The first set of tools addresses one of the central difficulties of parallel programming: if several tasks are assigned to separate cores, there's no way to be sure which will be completed first. Most of the time, that's not a problem. But occasionally, different cores have to access the same resource — updating the same stored value, for instance, or sending data to the monitor. Depending on which core reaches the resource first, the program's behavior could be quite different. Even given the exact same inputs, a multicore program may not execute in quite the same way twice in a row.

That's a nightmare for developers trying to debug their programs. To find a bug, developers run their programs over and over, with slight variations, to localize problems to ever-smaller blocks of code. But those variations don't convey any useful information unless the rest of the program behaves in the exact same way.

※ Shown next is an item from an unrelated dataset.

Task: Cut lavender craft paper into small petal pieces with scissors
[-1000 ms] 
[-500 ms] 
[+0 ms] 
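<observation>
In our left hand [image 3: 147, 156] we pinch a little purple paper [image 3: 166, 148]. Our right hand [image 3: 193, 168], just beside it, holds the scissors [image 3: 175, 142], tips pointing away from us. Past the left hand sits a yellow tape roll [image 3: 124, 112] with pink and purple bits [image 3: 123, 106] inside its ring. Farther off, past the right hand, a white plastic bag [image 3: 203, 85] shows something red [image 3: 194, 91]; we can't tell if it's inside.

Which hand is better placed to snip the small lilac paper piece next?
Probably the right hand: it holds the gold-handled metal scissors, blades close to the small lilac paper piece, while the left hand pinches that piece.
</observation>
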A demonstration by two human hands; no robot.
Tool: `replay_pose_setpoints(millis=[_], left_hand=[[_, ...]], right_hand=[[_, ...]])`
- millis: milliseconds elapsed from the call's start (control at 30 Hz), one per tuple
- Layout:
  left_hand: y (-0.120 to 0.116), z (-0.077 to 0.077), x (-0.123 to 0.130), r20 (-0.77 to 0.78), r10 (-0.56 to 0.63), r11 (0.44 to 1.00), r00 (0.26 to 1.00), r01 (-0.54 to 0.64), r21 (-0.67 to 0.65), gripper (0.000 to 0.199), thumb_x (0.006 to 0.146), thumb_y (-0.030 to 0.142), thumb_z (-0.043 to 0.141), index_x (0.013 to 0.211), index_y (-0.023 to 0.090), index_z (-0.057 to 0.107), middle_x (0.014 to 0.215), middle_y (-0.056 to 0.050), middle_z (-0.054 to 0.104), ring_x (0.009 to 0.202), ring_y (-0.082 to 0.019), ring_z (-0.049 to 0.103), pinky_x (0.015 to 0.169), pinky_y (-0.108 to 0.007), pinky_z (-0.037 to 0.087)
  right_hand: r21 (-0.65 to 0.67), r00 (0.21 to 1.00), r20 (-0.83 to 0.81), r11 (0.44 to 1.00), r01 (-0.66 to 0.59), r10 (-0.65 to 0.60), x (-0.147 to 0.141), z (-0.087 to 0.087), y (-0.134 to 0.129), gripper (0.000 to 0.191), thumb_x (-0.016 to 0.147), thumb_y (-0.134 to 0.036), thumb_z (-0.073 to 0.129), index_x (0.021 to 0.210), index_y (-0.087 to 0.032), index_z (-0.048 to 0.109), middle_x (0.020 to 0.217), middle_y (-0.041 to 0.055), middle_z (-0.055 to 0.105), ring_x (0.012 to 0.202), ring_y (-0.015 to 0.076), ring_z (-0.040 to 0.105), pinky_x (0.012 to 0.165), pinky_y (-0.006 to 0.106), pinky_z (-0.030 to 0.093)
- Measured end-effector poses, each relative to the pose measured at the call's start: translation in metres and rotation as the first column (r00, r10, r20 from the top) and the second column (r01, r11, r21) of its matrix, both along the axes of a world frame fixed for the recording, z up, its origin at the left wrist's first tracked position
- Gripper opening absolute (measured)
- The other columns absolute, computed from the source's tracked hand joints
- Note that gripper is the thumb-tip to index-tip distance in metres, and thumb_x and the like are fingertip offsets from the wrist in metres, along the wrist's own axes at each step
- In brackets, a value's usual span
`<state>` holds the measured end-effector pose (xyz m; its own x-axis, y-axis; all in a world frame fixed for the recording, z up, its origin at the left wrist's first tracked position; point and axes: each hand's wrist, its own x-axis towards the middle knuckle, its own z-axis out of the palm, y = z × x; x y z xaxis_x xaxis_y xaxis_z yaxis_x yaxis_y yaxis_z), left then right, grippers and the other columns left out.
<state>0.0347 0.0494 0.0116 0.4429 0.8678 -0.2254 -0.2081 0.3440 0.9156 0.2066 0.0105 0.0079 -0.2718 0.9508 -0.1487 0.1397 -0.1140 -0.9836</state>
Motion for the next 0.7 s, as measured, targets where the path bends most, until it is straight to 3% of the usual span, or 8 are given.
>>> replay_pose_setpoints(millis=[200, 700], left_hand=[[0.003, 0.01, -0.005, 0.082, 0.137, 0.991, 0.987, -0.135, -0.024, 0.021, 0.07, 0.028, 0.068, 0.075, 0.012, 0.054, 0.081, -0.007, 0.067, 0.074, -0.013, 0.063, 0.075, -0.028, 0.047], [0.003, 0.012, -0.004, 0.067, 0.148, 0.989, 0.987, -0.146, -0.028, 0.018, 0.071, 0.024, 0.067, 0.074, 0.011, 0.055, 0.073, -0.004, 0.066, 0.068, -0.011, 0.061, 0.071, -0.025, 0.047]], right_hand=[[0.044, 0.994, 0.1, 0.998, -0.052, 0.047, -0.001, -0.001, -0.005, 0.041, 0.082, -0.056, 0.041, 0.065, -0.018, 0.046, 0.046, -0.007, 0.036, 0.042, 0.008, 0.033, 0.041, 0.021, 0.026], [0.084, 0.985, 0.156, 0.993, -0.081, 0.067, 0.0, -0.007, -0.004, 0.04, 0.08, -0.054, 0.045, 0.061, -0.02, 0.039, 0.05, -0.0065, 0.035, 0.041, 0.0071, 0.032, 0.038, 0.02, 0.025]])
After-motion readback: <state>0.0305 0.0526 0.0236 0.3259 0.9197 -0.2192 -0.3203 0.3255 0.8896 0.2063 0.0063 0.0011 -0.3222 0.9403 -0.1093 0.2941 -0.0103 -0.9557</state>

Amarasinghe and his grad students Marek Olszewski and Jason Ansel designed a system to make multicore programs more predictable. When a core tries to access a shared resource, it's assigned a priority based not on the time of its request but on the number of instructions it's executed. At any point during a parallel program's execution, any two cores will have executed about the same number of instructions. But if one core has had to, say, access a little-used value in a distant part of the computer's memory, it might have fallen slightly behind. In those cases, the researchers' system gives it a chance to catch up. Once it's reached the same instruction count, if it hasn't issued a higher-priority request for the shared resource, the first core's request is granted.

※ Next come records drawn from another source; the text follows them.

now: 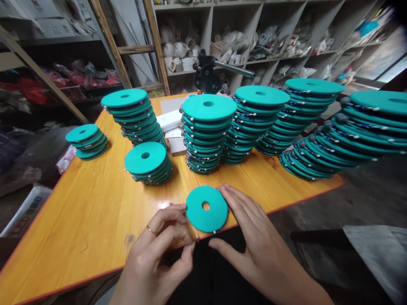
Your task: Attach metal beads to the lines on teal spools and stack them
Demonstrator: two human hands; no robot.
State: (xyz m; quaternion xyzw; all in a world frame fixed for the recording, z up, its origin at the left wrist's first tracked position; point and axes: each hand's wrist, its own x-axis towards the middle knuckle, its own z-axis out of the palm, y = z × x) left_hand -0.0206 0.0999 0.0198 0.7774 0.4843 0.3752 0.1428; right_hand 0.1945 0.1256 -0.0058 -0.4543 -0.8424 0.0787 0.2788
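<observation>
A teal disc point(199, 218) with a hole in its middle lies flat near the front edge of the wooden table point(95, 220). Small white pinheads show at its rim. At its left side is my left hand point(159, 250), a ring on one finger; thumb and index finger are pinched together at the disc's lower left, and what they grip is too small to make out. My right hand point(254, 228) rests along the disc's right rim with fingers stretched and thumb spread apart.
Tall stacks of teal discs point(208, 140) stand behind, several leaning right. Shorter stacks point(148, 163) are at the left. A black metal device point(206, 76) is at the back, before shelves point(210, 31) of bagged parts.
</observation>
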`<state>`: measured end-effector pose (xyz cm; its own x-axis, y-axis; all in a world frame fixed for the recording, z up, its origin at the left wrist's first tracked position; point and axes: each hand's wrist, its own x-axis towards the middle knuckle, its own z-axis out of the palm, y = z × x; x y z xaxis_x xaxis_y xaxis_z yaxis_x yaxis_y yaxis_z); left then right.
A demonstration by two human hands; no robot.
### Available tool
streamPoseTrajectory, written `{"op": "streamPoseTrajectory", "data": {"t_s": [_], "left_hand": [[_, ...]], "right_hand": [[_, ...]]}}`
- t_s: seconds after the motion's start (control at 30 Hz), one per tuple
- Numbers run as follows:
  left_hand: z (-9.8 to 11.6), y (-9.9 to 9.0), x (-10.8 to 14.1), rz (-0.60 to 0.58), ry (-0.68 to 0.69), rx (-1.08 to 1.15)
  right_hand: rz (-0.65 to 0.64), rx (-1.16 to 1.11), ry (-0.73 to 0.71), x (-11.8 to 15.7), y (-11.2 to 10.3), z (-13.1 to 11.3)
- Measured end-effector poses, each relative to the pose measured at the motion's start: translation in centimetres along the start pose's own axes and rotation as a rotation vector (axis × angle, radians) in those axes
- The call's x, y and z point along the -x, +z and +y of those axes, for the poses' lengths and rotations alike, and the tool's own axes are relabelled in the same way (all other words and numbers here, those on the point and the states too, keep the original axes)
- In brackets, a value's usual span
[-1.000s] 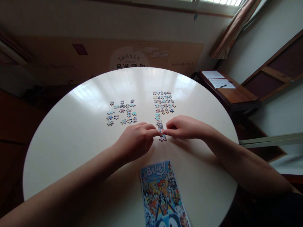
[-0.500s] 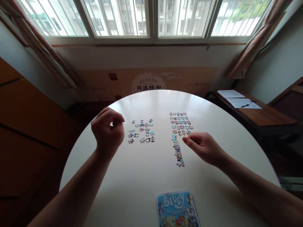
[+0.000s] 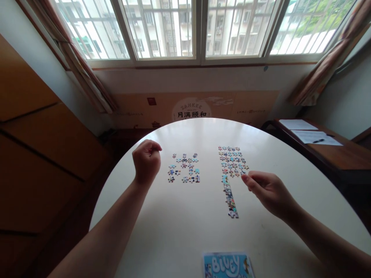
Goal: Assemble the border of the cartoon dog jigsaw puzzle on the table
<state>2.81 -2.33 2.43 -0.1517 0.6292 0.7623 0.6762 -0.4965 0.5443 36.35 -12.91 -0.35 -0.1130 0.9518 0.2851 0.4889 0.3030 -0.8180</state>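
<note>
My left hand [image 3: 147,161] is curled into a fist at the left of the table, apart from the loose jigsaw pieces [image 3: 184,166] on its right. Whatever it may hold is hidden by the fingers. Thumb and forefinger of my right hand [image 3: 269,191] are pressed together at the lower right edge of a block of jigsaw pieces [image 3: 230,160] laid in rows. Anything between those fingertips is too small to make out. Below the rows, a narrow strip of joined puzzle pieces [image 3: 228,195] runs toward me, left of my right hand.
A blue picture card or box marked "Bluey" [image 3: 227,265] lies at the near side of the round white table [image 3: 174,220]. To the right, a brown wooden desk [image 3: 349,154] bears papers [image 3: 314,138] and pens. Barred windows stand beyond the table.
The camera view has tilted and shifted, so the scene sits lower and farther right. Both hands stay closed in nearly the same places beside the pieces.
</note>
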Motion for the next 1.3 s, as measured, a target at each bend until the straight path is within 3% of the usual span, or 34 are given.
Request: {"op": "streamPoseTrajectory", "data": {"t_s": [0.23, 0.57, 0.87, 1.3], "left_hand": [[-1.3, 1.2, 0.5, -0.273, 0.021, -0.175], [-1.1, 2.4, 1.7, -0.655, 0.093, -0.366], [-0.6, 2.7, 2.1, -0.8, 0.065, -0.395], [-0.4, 3.0, 2.0, -0.848, 0.005, -0.402]], "right_hand": [[-0.071, 0.006, 0.0, 0.2, 0.8, 0.3], [-0.042, 0.01, -0.014, 0.2, 0.6, 0.1], [-0.037, -0.002, -0.026, 0.0, 0.3, -0.1], [-0.036, 0.002, -0.046, -0.1, 0.2, -0.2]]}}
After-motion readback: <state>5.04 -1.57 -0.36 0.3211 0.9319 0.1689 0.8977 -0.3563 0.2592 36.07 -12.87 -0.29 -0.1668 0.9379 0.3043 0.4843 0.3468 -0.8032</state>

That waiting around means, of course, that the program as a whole will run more slowly. But in experiments, the researchers determined that, on average, a software implementation of their system increased program execution time by only about 16 percent. For developers, that's a small price to pay for reliable debugging. Moreover, if the ability to count instructions were built into the cores themselves, the system would be much more efficient. Indeed, Intel — which has demonstrated eight-core chips at trade shows — is talking with Amarasinghe about funding further research on the system.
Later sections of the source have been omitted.